The newest local favourite in Edmonton is Woodwork, which opened in December of 2013. Woodwork is a small room with two main attractions: the wonderfully stocked bar from which some of the city’s best cocktails are created; and the beautiful heart of the space, the wood-fired Grillworks grill which much of the menu comes off of. Casual but not sloppy, hip but not pretentious, Woodwork is fantastic spot to enjoy a well-priced delicious meal with friends and family.

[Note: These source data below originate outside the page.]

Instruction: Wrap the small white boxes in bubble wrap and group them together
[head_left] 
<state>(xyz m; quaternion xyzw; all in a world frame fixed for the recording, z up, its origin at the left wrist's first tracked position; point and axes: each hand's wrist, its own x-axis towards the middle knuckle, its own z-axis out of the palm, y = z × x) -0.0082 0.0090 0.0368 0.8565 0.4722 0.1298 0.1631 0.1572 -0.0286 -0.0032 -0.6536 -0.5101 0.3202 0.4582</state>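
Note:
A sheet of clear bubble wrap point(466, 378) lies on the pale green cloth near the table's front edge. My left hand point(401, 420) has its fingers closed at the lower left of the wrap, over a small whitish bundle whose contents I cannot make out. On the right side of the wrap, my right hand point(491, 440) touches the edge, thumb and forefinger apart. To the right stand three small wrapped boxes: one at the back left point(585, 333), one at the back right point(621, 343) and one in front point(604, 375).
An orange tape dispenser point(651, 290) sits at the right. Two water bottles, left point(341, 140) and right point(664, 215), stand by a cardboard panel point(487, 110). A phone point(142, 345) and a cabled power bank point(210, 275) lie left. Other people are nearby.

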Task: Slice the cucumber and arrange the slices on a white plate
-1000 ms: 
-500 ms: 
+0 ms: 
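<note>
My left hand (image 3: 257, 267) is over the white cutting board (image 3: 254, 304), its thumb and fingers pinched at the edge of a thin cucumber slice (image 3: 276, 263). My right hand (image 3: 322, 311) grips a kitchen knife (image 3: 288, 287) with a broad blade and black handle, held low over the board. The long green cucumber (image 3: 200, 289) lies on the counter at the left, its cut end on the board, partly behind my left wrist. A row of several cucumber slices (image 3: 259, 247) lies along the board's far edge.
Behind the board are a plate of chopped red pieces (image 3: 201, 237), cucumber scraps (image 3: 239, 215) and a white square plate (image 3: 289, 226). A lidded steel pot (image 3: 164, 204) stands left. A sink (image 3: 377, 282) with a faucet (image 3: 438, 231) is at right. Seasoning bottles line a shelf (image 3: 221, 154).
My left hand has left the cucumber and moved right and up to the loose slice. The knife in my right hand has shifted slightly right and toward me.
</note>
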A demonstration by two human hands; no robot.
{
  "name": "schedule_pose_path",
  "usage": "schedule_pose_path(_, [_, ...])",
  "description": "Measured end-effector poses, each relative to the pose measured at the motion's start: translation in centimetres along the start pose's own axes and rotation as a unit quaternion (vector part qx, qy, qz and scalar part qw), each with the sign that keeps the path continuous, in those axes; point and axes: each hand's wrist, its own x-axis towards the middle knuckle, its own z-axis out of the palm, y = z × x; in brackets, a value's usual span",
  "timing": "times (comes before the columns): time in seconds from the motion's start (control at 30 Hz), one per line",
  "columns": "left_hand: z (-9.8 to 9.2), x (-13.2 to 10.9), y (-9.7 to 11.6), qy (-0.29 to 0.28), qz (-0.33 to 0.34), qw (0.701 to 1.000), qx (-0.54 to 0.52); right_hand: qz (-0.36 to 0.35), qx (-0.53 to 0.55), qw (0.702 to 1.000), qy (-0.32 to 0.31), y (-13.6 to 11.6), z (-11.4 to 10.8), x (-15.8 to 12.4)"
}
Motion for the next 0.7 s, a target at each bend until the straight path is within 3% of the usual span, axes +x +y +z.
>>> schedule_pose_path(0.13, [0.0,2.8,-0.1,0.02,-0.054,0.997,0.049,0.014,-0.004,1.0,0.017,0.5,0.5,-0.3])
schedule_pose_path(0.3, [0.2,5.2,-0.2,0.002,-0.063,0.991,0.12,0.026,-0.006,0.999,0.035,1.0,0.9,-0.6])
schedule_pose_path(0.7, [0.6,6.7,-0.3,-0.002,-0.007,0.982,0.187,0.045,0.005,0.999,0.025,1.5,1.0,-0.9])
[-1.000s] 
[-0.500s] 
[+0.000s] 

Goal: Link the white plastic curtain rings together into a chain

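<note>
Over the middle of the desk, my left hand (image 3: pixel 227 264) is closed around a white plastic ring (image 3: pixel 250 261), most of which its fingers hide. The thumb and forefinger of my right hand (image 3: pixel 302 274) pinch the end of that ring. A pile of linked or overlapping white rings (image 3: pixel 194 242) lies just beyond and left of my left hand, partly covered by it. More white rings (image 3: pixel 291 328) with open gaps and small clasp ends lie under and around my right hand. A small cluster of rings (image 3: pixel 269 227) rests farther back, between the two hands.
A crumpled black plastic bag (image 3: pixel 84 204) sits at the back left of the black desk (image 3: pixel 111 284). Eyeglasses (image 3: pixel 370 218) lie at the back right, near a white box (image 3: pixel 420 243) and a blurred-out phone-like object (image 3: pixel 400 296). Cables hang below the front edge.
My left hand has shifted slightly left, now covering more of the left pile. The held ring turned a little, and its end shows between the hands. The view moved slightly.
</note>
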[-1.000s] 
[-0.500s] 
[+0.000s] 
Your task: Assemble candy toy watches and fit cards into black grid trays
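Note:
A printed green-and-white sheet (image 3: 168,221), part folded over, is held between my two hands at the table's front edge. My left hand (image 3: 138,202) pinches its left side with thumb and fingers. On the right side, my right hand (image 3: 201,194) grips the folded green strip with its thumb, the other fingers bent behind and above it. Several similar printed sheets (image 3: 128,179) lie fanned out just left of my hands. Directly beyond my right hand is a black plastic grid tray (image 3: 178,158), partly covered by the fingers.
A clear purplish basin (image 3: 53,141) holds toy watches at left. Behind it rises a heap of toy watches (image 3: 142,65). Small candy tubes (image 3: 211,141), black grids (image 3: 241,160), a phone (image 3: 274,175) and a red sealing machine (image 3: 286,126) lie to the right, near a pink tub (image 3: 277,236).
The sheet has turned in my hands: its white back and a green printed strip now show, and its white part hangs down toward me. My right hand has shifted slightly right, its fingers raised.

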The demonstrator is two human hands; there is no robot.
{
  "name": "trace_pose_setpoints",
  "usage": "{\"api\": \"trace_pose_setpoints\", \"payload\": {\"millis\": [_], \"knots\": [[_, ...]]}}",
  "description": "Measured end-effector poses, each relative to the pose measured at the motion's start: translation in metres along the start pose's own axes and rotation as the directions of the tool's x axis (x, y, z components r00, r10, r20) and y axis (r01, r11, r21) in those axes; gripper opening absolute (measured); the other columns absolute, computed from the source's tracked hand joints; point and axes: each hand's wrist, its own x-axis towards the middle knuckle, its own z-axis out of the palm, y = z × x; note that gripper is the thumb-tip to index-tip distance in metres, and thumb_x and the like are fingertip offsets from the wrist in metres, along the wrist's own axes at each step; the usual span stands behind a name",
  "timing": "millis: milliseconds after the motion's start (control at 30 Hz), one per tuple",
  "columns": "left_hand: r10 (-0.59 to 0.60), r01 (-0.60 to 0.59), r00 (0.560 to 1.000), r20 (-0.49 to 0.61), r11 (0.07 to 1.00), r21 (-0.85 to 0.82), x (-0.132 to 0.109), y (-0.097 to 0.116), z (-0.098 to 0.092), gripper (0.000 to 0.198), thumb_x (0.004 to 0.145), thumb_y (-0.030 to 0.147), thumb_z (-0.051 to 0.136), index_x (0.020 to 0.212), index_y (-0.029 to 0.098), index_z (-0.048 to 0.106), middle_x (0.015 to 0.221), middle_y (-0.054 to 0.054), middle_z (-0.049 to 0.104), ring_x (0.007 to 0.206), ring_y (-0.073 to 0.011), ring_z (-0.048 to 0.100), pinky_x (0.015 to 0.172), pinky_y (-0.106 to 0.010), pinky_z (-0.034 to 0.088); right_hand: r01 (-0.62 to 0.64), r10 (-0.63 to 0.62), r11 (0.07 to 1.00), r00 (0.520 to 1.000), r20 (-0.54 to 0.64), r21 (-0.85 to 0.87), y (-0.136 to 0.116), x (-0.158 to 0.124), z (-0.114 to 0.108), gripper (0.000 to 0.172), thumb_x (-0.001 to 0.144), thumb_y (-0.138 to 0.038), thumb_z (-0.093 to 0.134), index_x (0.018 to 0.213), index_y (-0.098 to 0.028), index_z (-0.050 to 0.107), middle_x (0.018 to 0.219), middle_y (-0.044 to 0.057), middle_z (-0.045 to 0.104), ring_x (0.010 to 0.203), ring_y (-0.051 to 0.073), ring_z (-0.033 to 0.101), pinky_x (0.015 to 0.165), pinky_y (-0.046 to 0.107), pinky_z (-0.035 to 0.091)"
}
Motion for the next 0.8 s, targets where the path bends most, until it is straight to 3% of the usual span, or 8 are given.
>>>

My favourite place to dine in Edmonton is a small restaurant on Jasper Avenue known as Corso32. I have been there on a number of occasions and every single time I finish a meal, I quietly think to myself, “This may be the best restaurant in the country.” And it may very well be. Corso32’s focus is Italian cuisine, which has long been associated with the marriage fantastic ingredients, prepared in a simple yet effective manner. This style of cooking, which sounds easy in principle, can be incredibly difficult to execute with precision. However, Chef Daniel Costa and his team deliver the promise of world-class Italian food, day in and day out. The room at Corso32 is exactly as it should be to match the wonderful plates; both are casual, contemporary, and full of energy. Everything about this restaurant is carefully considered and well executed. Quite simply, to not dine here if given the chance is a serious oversight.

When we have a discussion about the best restaurants in this country we hear a lot about Toronto, Vancouver, and Montreal but we would be doing the discussion a great disservice without mentioning what is happening in Edmonton, Alberta. Do not overlook the quiet city to the north when discussing vibrant and passionate food scenes in this country. In the 1980s this city was the birthplace of a scene that changed the way Canadians dine; they may just be on the verge of doing that very thing, once again.